## Problem details:
When a line in the records contains the string "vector", copy that line.

*** Opening Input for this task ***

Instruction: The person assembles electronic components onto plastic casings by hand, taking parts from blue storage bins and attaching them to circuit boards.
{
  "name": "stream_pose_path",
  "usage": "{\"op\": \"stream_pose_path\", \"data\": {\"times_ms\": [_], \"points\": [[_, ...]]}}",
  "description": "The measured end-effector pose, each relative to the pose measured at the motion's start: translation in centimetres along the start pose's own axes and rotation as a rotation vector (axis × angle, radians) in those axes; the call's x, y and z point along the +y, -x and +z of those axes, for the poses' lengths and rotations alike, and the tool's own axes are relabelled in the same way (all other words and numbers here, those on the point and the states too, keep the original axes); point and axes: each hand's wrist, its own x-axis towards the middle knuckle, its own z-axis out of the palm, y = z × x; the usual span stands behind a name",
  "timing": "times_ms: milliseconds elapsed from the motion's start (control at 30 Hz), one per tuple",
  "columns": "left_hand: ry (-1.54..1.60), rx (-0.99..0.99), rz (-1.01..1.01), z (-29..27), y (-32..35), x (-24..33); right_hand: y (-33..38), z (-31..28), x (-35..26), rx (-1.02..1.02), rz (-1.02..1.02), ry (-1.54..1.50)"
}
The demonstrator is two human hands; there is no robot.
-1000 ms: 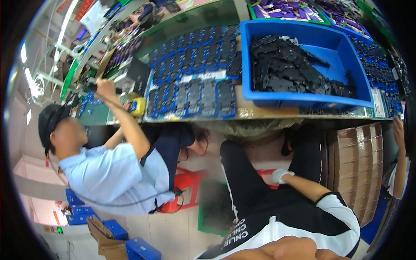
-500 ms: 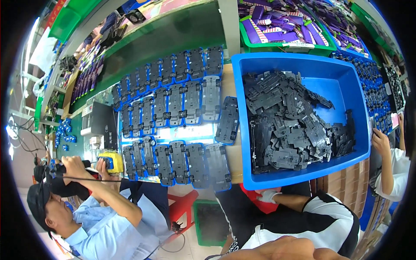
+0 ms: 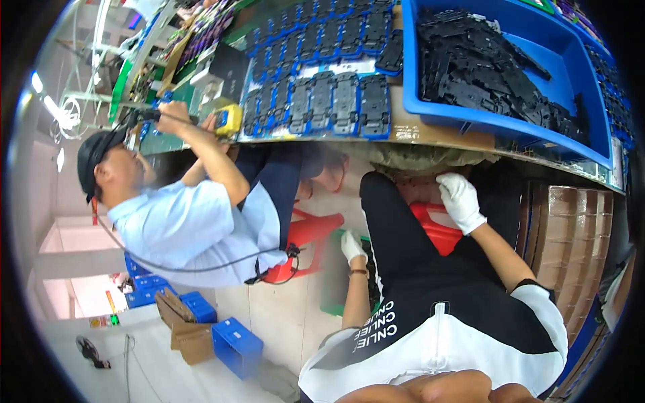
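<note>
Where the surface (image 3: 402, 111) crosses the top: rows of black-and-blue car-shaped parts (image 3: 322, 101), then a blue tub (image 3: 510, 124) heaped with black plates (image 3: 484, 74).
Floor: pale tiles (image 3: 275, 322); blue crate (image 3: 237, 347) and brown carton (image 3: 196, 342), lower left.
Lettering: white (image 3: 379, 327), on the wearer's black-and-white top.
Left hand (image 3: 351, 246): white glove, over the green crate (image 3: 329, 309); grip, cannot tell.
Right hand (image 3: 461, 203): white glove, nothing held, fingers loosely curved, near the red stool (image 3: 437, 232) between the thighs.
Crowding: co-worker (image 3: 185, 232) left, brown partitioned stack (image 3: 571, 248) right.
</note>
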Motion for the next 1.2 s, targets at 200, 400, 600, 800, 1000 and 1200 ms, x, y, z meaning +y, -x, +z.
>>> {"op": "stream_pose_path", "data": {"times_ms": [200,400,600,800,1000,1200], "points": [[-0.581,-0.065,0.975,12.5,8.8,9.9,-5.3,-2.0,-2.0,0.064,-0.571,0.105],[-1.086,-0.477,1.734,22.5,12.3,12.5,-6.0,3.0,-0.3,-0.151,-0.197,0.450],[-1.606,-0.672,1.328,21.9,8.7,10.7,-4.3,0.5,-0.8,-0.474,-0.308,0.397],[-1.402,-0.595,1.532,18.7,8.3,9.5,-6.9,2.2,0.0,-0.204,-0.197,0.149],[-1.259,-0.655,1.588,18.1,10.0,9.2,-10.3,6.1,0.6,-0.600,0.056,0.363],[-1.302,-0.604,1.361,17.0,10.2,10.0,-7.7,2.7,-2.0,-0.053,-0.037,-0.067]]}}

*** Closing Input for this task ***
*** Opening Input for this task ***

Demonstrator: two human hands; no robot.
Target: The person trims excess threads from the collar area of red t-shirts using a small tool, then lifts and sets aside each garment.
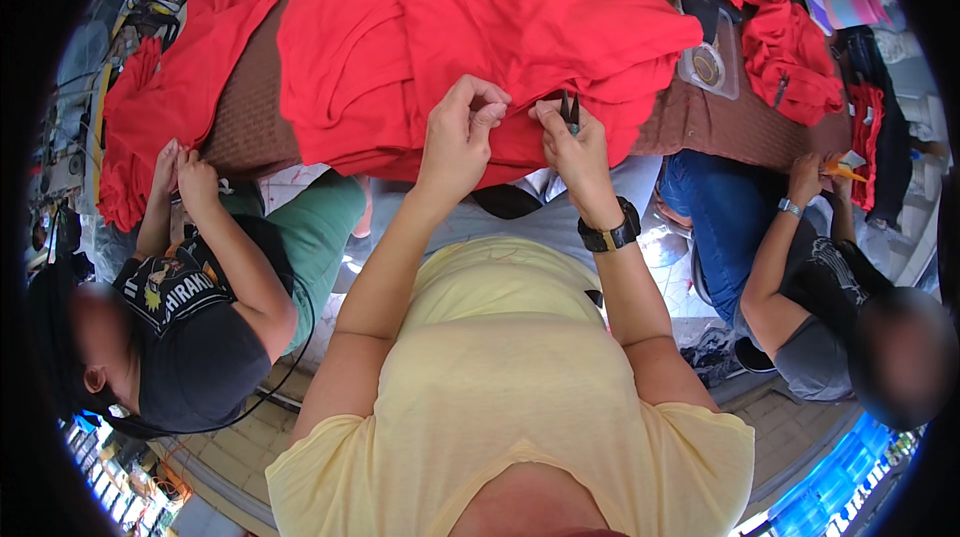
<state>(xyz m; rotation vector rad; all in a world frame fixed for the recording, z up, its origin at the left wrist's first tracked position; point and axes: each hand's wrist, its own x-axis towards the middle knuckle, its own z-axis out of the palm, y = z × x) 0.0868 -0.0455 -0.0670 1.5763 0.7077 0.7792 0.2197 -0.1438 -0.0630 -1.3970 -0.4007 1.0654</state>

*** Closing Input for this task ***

## Response area:
  "description": "The measured end-effector pose, each relative to the pose measured at the motion's start: translation in centimetres along the start pose's own axes and rotation as a rotation vector (axis × angle, radians) in those axes; the call's x, y and z point along the +y, -x and +z of those axes, for the poses' lengths and rotations alike, and the tool's own axes are relabelled in the same way (all other words and numbers here, those on the point and the states too, keep the original axes); point and axes: each hand's wrist, its own x-axis towards the middle knuckle, its own z-axis out of the palm, y = z × x; the usual span stands behind a name",
<state>(xyz m; rotation vector rad; all in a world frame fixed for the recording, z up, its origin at the left wrist's first tracked position; point and axes: each hand's wrist, its own x-axis towards the middle knuckle, its own z-axis out of the palm, y = z × x) 0.0868 -0.0455 -0.0670 1.5763 0.7077 0.7792 0.2197 -0.1438 -0.0630 -1.3970 -0.4007 1.0654</state>

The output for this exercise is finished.